[Instructions for the task] Starting at the line with "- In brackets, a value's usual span" and going on through the line with "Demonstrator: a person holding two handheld", reproduce each line in the records below exactly and nothing more.

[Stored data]
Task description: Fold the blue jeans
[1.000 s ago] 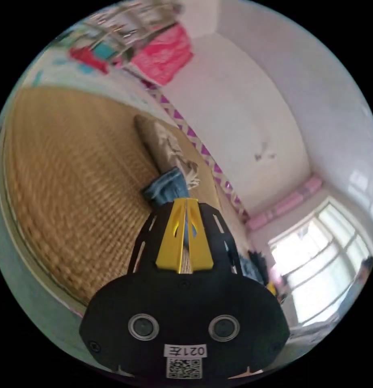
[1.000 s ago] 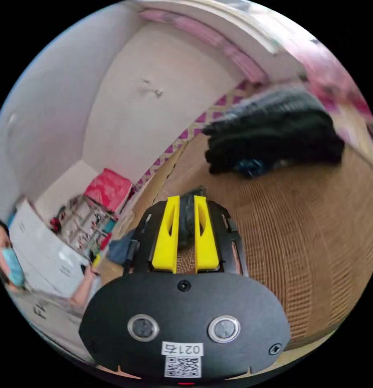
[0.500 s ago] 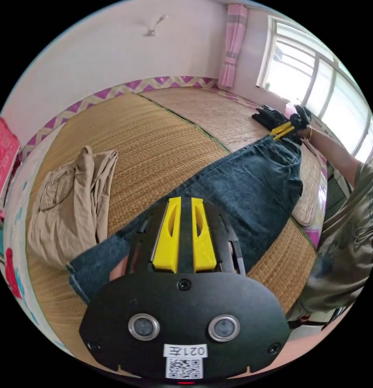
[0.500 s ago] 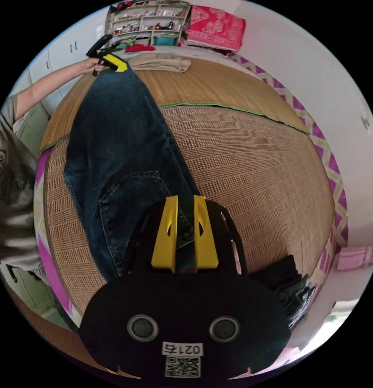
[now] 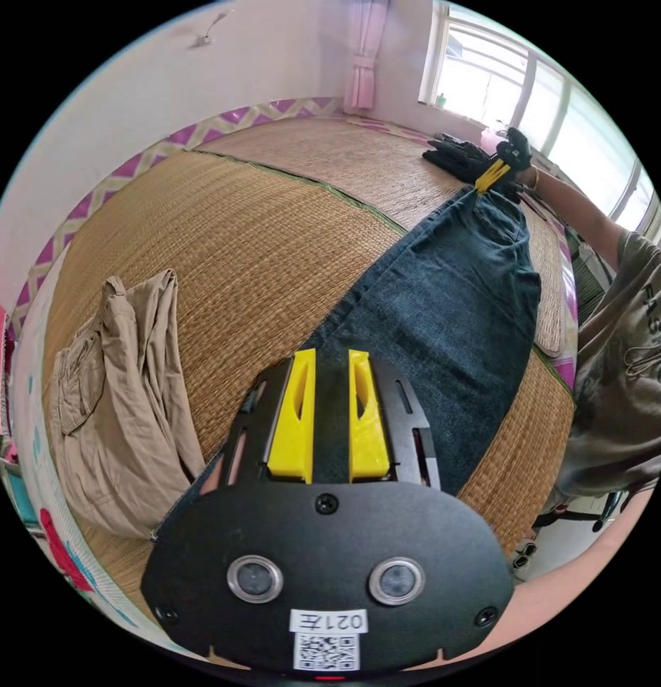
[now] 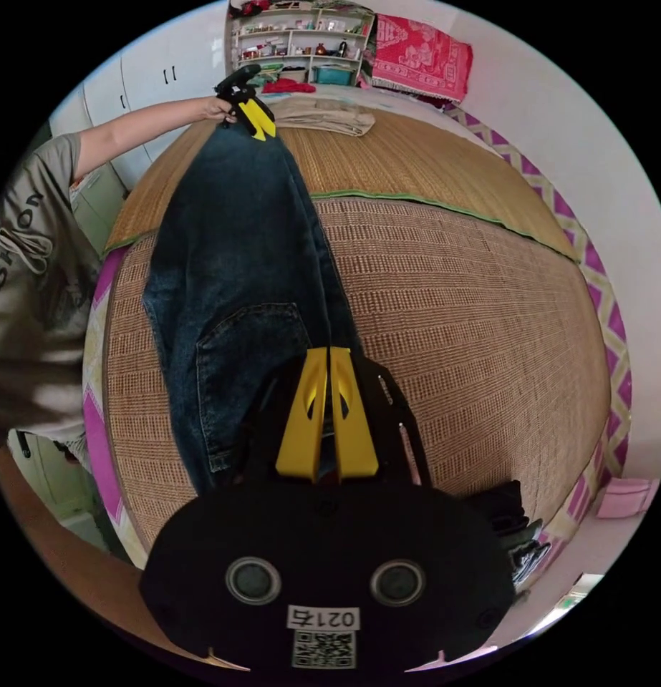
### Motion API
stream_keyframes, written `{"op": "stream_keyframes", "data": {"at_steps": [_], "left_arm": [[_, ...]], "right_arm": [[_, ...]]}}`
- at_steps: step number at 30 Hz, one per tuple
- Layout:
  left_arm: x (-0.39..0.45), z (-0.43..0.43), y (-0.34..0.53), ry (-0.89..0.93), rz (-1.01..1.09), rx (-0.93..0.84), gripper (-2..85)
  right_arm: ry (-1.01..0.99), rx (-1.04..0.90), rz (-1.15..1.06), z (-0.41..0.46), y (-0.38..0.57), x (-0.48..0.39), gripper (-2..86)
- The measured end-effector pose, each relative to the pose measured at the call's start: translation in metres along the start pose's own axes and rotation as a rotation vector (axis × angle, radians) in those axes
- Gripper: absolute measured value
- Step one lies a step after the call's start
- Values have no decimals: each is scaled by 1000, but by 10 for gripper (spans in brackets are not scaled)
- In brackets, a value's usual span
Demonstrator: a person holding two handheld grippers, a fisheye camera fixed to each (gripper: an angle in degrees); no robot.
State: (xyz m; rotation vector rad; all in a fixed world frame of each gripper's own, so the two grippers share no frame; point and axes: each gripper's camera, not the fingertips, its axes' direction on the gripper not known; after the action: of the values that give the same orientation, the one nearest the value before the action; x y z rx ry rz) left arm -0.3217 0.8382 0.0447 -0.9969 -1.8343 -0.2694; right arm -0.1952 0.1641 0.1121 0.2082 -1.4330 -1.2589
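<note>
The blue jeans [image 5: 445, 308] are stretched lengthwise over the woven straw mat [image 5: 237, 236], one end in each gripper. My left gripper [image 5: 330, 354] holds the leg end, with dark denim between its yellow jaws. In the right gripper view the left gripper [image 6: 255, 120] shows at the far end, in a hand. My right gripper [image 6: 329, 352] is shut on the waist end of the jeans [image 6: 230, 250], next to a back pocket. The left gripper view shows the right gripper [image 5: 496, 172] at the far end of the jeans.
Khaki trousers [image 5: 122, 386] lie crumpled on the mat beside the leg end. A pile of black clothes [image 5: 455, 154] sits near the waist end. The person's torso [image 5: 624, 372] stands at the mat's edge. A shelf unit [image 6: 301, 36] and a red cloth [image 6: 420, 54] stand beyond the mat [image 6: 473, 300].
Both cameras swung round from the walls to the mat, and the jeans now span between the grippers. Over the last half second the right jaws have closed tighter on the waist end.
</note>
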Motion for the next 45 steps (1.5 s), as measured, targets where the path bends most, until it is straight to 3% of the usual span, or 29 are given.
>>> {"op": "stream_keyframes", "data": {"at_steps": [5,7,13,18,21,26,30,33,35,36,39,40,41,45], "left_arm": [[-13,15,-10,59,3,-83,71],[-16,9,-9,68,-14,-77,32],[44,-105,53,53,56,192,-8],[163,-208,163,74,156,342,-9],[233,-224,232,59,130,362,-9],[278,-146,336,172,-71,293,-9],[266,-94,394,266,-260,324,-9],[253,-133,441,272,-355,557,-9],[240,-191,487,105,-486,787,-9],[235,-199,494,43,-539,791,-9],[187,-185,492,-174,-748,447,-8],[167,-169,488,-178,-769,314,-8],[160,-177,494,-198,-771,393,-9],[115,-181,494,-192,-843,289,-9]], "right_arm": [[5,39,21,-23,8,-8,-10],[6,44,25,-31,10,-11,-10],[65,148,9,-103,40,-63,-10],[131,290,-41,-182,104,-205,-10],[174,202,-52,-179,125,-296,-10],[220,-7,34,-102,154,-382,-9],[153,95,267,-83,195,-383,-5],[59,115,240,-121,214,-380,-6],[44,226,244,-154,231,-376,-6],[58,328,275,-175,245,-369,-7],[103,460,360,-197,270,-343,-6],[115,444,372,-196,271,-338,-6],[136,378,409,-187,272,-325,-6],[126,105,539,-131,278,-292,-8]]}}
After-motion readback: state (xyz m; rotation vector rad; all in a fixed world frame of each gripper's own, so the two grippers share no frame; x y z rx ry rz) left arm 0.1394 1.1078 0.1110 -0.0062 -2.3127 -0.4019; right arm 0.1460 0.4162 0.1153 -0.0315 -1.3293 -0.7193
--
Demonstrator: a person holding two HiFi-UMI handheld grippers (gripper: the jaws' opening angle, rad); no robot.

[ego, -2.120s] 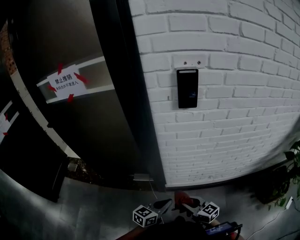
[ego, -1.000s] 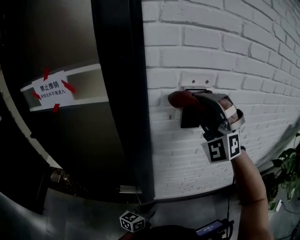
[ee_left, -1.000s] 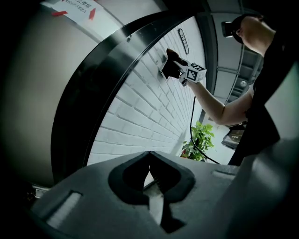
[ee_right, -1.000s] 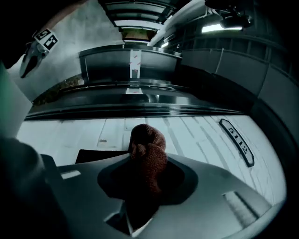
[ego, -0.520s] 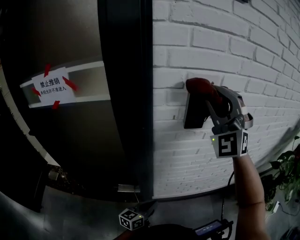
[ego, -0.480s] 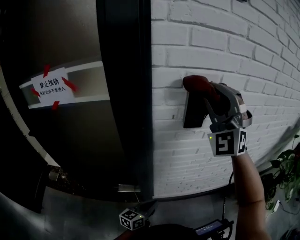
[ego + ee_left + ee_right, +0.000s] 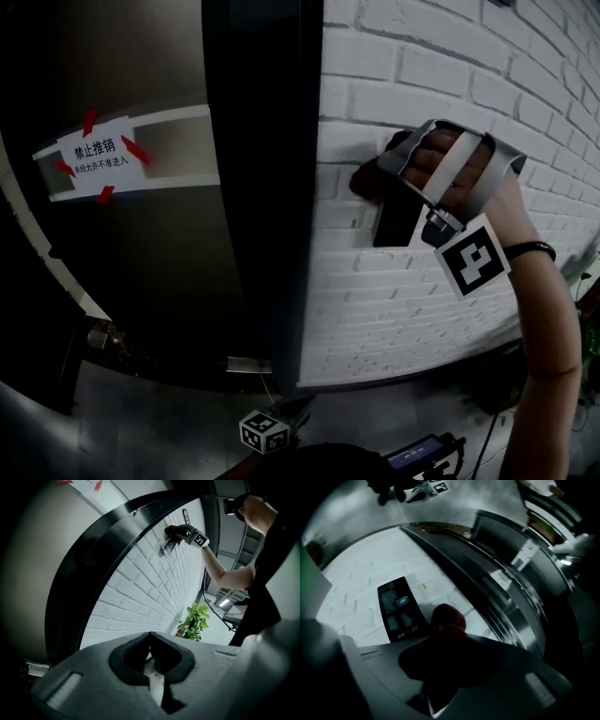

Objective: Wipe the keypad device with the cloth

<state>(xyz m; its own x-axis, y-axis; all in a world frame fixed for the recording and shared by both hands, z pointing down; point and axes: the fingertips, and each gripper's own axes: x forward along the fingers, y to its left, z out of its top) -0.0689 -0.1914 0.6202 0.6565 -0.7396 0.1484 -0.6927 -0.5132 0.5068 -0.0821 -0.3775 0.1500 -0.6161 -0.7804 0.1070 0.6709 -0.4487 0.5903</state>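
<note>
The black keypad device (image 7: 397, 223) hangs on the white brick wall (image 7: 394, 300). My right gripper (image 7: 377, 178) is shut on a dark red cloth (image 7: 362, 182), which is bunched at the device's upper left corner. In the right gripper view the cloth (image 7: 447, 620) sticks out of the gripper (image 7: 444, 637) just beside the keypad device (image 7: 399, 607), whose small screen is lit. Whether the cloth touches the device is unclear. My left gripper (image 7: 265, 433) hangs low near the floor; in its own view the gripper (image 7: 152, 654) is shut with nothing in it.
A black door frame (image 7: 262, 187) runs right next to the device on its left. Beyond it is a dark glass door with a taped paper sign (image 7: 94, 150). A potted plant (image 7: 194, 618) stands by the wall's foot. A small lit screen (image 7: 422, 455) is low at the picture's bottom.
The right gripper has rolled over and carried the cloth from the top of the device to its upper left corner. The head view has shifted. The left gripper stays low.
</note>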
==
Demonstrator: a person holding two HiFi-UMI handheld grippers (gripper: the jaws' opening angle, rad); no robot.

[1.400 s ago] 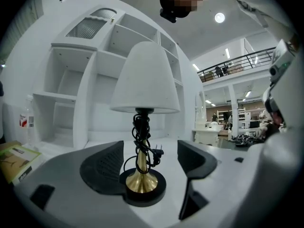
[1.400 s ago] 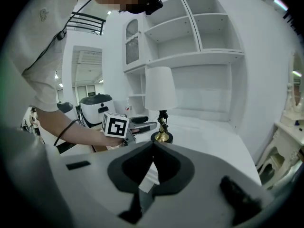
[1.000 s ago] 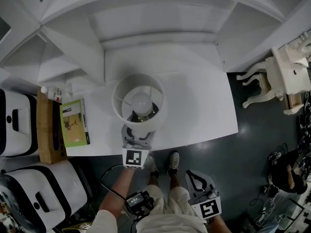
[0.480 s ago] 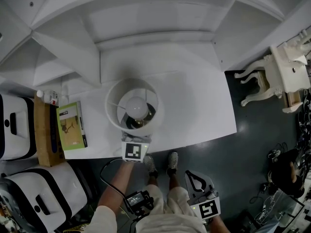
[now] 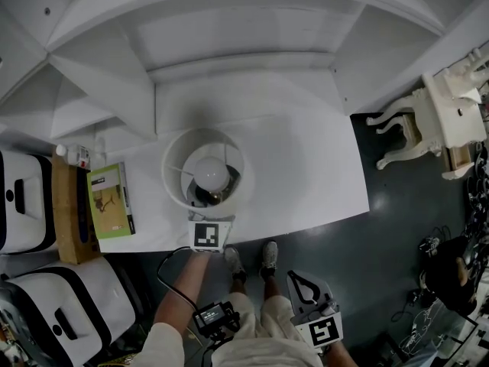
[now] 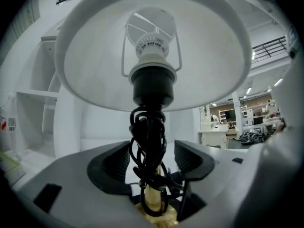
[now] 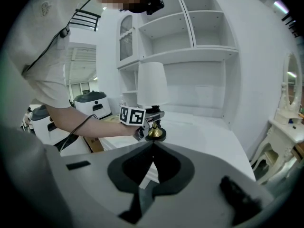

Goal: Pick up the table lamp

[Result of the task]
- In brackets, a value's usual span
Demonstrator: a person holding two handheld grippers, a fisheye camera fixed to each (gripper: an angle in degrees); no robot.

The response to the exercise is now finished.